Okay, so this fight taught him how to beat Blake, but “I had allowed him to win”? Um, no you didn’t. You couldn’t beat him. You said so yourself. I’m left with the distinct impression that Wein only put that “evenly matched” bullshit in so the two could fight for a while, even though it makes absolutely no sense.

We then jump to Veidt’s office on the day of Dr. Manhattan’s unveiling. Wein makes a point of showing that Veidt already knew everything about the Doc, but for whatever reason, Veidt only jumps to action after the totally unnecessary announcement has been made. His plan? Build a big, TV-filled fortress in Antarctica. You know the one.

In the meantime, Veidt attends that charity event we’ve now seen a few times over. Here, Wein reinterprets Adrian and Jon’s interactions from one of mutual respect to one of fear and fascination, which I think profoundly misses the point about Veidt’s eventual plan. He didn’t alienate and drive Jon away out of fear or a personal vendetta — he did it because it was necessary to his plan to save the world. I’m way less interested in how the machinations of that plan fell into place than I am in his motivations for coming up with that plan in the first place. Was it out of a kind of selflessness — a genuine fondness for humanity — that we have yet to see Veidt display in this series, or was it because, to paraphrase the Comedian, he didn’t want to be the smartest man on the cinder? That’s an interesting question, but instead we get the story of where Veidt got the idea for his wall of TVs.

The one glimpse we get of Veidt’s opinion of humanity is NOT flattering:

Why would this contemptuous being deem it worthy of his time to save us lowly masses? I prefer to think that Veidt has a fondness for humanity alongside his coldly calculating moral relativism, but I think a case could be made that saving humanity was an act of private vanity — a problem he might have fun solving. Unfortunately, this issue doesn’t make that case — it simply presents Veidt as a horribly pretentious shit because…you know…he’s smart.

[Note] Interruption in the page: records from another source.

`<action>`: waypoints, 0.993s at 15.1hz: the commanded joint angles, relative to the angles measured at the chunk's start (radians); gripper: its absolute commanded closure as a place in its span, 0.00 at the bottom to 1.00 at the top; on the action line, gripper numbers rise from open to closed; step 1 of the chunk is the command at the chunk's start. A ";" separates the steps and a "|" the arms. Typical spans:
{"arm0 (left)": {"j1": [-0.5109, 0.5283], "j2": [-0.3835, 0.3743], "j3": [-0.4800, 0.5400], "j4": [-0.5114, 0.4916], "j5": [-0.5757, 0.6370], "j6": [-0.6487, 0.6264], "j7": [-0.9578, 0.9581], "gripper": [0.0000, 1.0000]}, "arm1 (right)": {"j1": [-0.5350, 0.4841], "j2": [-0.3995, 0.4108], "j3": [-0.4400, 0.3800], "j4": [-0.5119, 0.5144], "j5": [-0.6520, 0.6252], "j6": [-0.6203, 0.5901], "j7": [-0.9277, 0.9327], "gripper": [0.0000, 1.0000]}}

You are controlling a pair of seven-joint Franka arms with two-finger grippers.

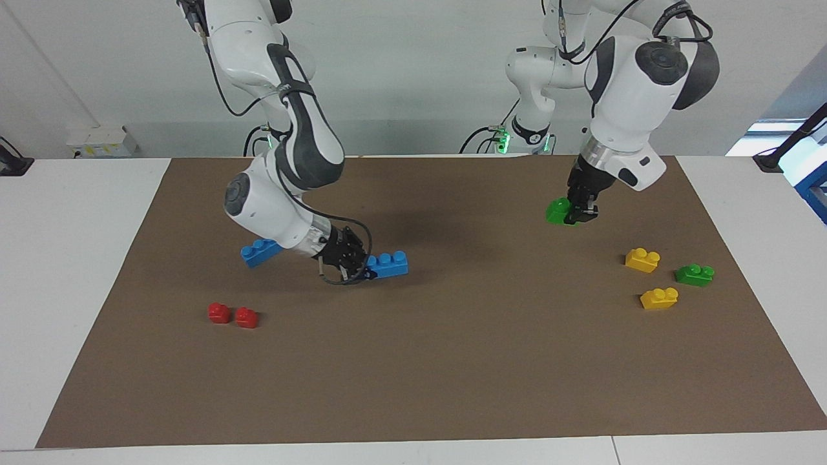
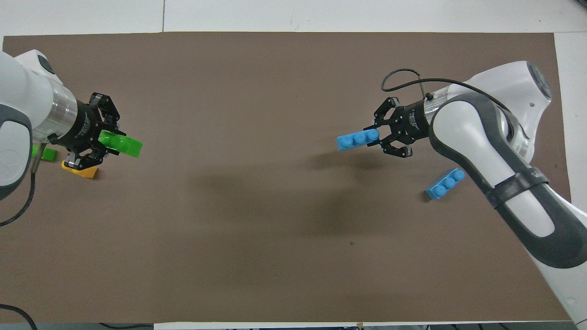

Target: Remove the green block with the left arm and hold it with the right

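My left gripper (image 1: pixel 577 212) (image 2: pixel 106 140) is shut on the green block (image 1: pixel 557 212) (image 2: pixel 123 144). It holds the block in the air over the brown mat (image 1: pixel 413 361), toward the left arm's end and close to the loose yellow and green bricks. My right gripper (image 1: pixel 362 267) (image 2: pixel 379 137) is shut on one end of a blue three-stud brick (image 1: pixel 387 264) (image 2: pixel 357 139). That brick hangs just above the mat toward the right arm's end. The green block and the held blue brick are far apart, with bare mat between them.
Another blue three-stud brick (image 1: pixel 260 251) (image 2: pixel 445 183) lies under the right arm, with two red blocks (image 1: pixel 232 315) farther from the robots. At the left arm's end lie two yellow bricks (image 1: pixel 642 259) (image 1: pixel 659 298) and another green brick (image 1: pixel 694 274).
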 commanded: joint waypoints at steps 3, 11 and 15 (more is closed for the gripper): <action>0.099 -0.064 -0.008 -0.140 -0.003 0.103 0.276 1.00 | -0.179 -0.008 0.016 -0.051 -0.035 -0.076 -0.243 0.81; 0.151 -0.050 -0.008 -0.318 -0.003 0.356 0.442 1.00 | -0.284 0.090 0.016 -0.058 -0.040 -0.073 -0.471 0.77; 0.163 -0.004 -0.008 -0.323 -0.001 0.442 0.434 1.00 | -0.285 0.112 0.016 -0.054 -0.040 -0.064 -0.483 0.77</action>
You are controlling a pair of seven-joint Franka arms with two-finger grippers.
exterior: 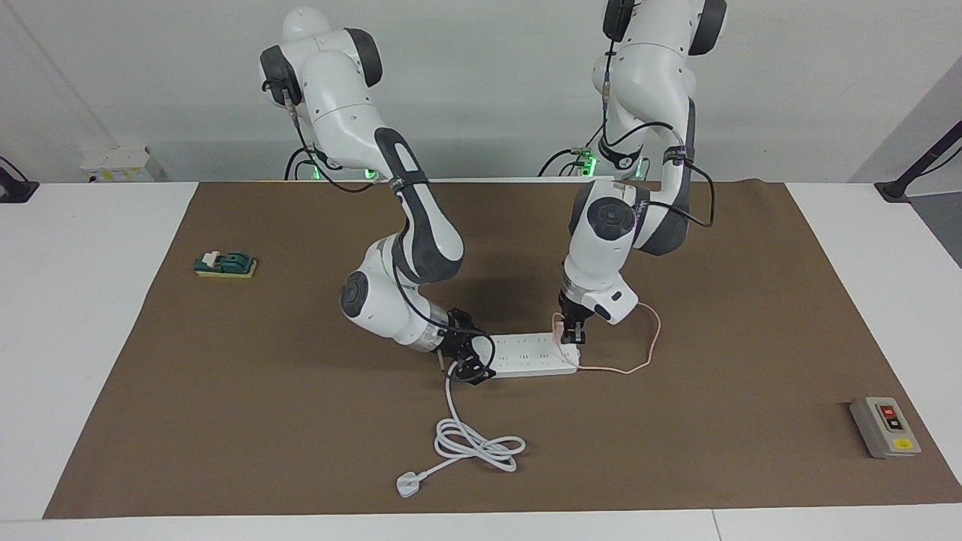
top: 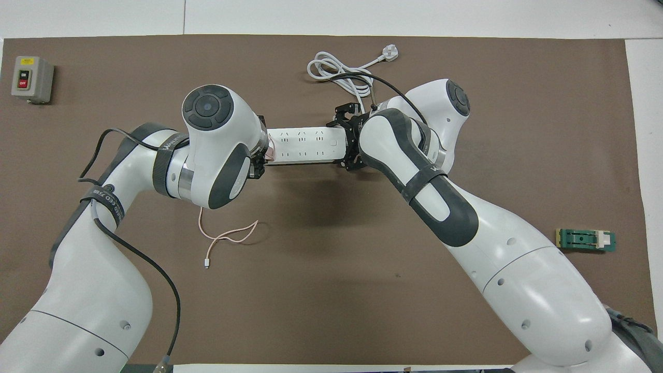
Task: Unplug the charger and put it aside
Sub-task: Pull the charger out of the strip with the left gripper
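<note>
The left hand (exterior: 573, 336) is seen pointing straight down at the left arm's end of the power strip (exterior: 530, 355), its fingers closed narrow on the charger (exterior: 559, 327), a small pale-pink cube that is still seated in the strip's end socket. From the charger a thin pink cable (exterior: 648, 347) is led out in a loop toward three o'clock in the facing view; in the overhead view its free end (top: 207, 263) is found lying on the mat nearer the robots. The right hand (exterior: 467, 359) is set against the strip's other end, where the thick white cord (exterior: 472, 439) leaves it; whether its black fingers are clamped on the strip or only pressed to it cannot be told. The strip is a long, flat, white plastic bar with rows of sockets, and its cord is coiled at six o'clock from it in the facing view and ended in a white plug (exterior: 409, 485). The brown mat (exterior: 225, 421), matt and paper-like, is spread over the white desk (exterior: 83, 315). A grey switch box (top: 32, 79) is placed at the mat's corner farthest from the robots at the left arm's end; a red button marked "OFF" can be read on it. A small green block (exterior: 225, 263) on a yellow base is lain at nine o'clock in the facing view, well apart from the strip. In the overhead view the left arm's white wrist covers most of the charger.
</note>
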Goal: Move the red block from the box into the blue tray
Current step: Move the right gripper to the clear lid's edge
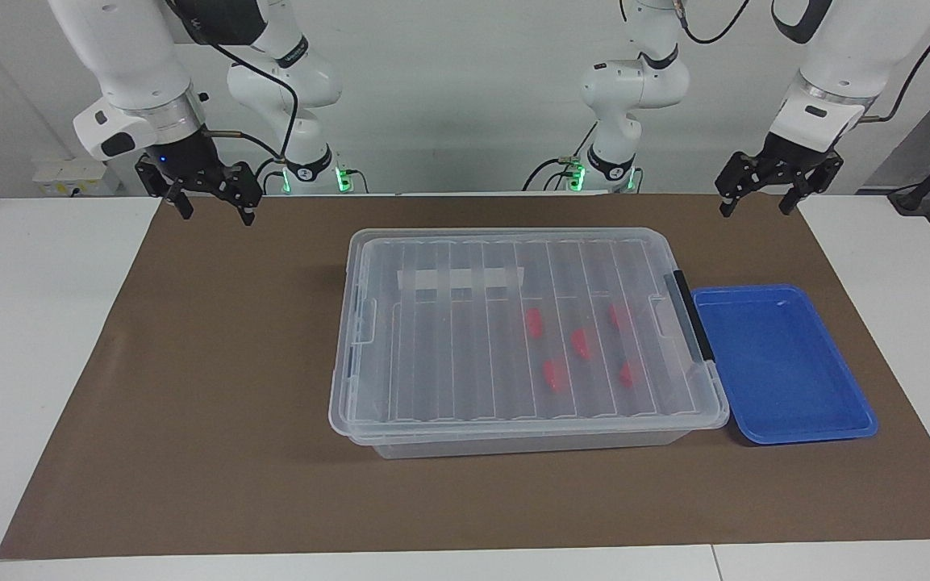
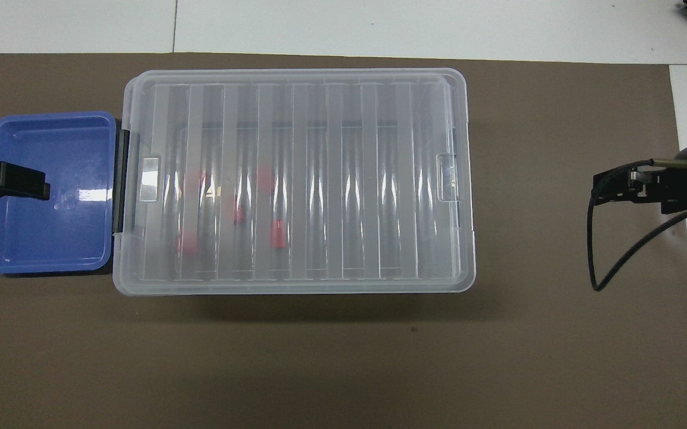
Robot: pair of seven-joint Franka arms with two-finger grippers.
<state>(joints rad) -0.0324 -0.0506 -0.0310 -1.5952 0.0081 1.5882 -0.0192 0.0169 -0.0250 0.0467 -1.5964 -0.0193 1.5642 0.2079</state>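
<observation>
Box (image 1: 525, 339) sitting mid-mat (image 1: 214, 420), ribbed lid (image 1: 465, 363) on, black latch (image 1: 692, 315) at left arm's end. Five red blocks (image 1: 535, 323) lying inside box, under lid, toward latch end. Blue tray (image 1: 783, 363) lying just beside latch end, holding nothing. Left gripper (image 1: 761, 203) hanging over mat edge near robots, fingers spread, gripping nothing. Right gripper (image 1: 214, 208) hanging over mat corner, fingers spread, gripping nothing.
</observation>
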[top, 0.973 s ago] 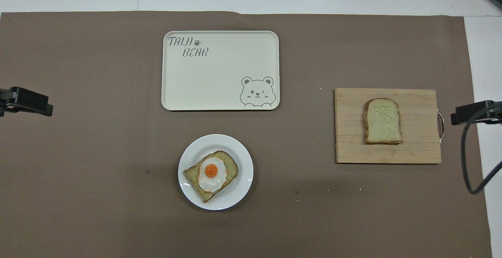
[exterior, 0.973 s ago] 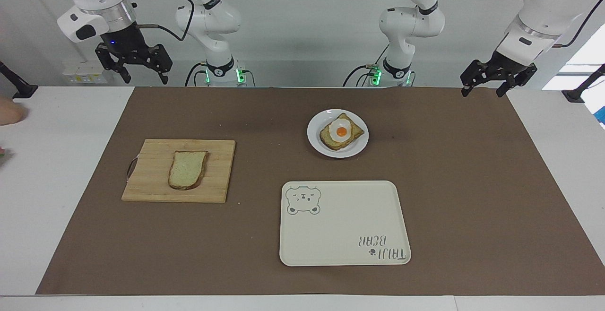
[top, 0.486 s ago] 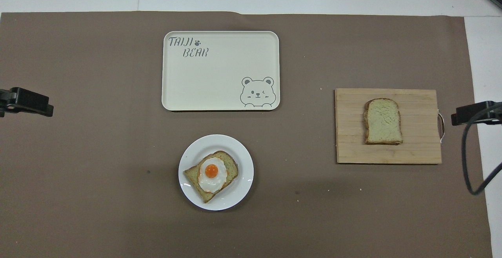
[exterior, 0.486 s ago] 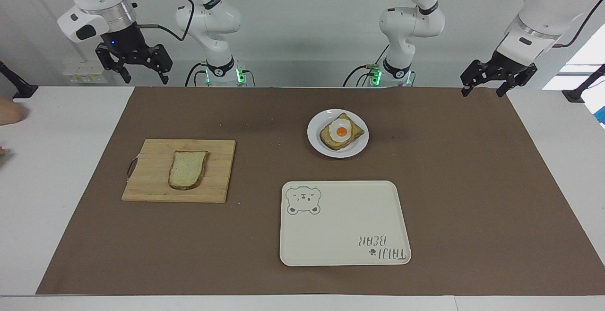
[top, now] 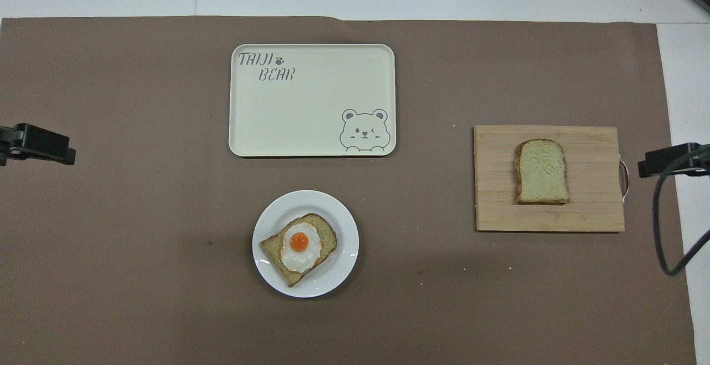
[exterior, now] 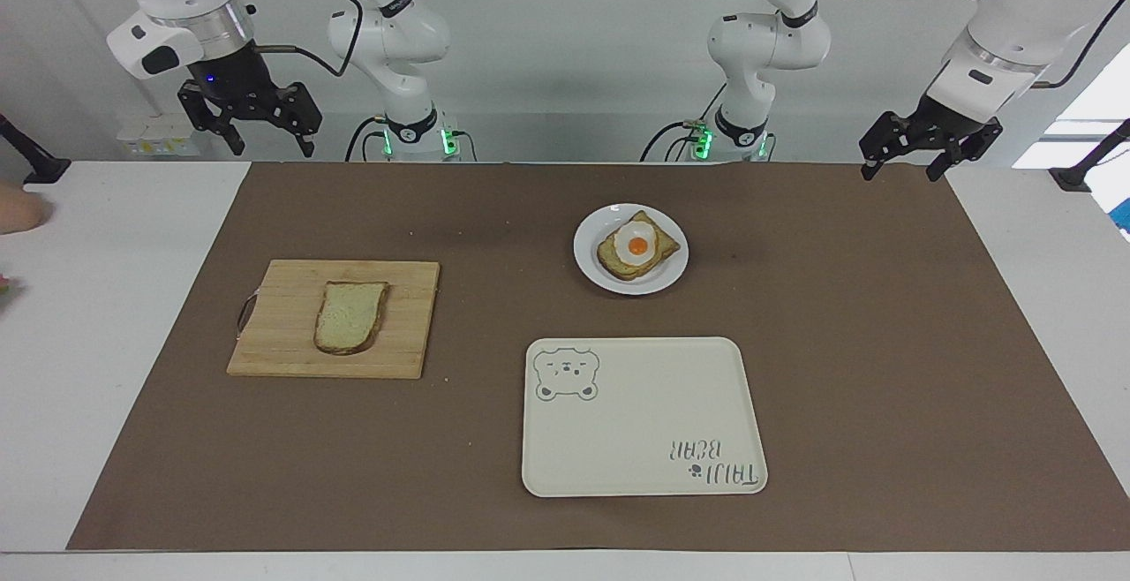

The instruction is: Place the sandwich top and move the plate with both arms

I’ve learned enough hard lessons in my arguments with Shelby to withhold judgement for now — who knows? maybe Wein will focus more on Veidt’s motives in the coming issues — but the focus on explaining his actions has not impressed me. Shelby, I know this title was receiving your qualified praise largely because of Jae Lee’s art — which is strong as ever in this issue — but I’m wondering if we’re reaching a tipping point for you, as well.

Oh, and I’m only including this because I know it will bug you, but as far as infidelity to the original, you can’t get much worse than botching a direct quote:

That’s “The superman is real, and he’s American,” and you know it.

Shelby: Drew, I’ll only admit it because I like you; I think you’re right about the story and writing in this title. Not only am I rapidly loosing patience with the detached narration, what dialogue there is is hackneyed and occasionally contradictory, as you pointed out in the fight between Comedian and Ozymandias. Though, I will say that the fight between Adrian and Eddie, and Eddie’s short term win are in the original; the unbelievable situation of Eddie beating Adrian in a fight was established by Mr. Moore himself. I don’t know that Wein handled it as gracefully as he could have, but there you go.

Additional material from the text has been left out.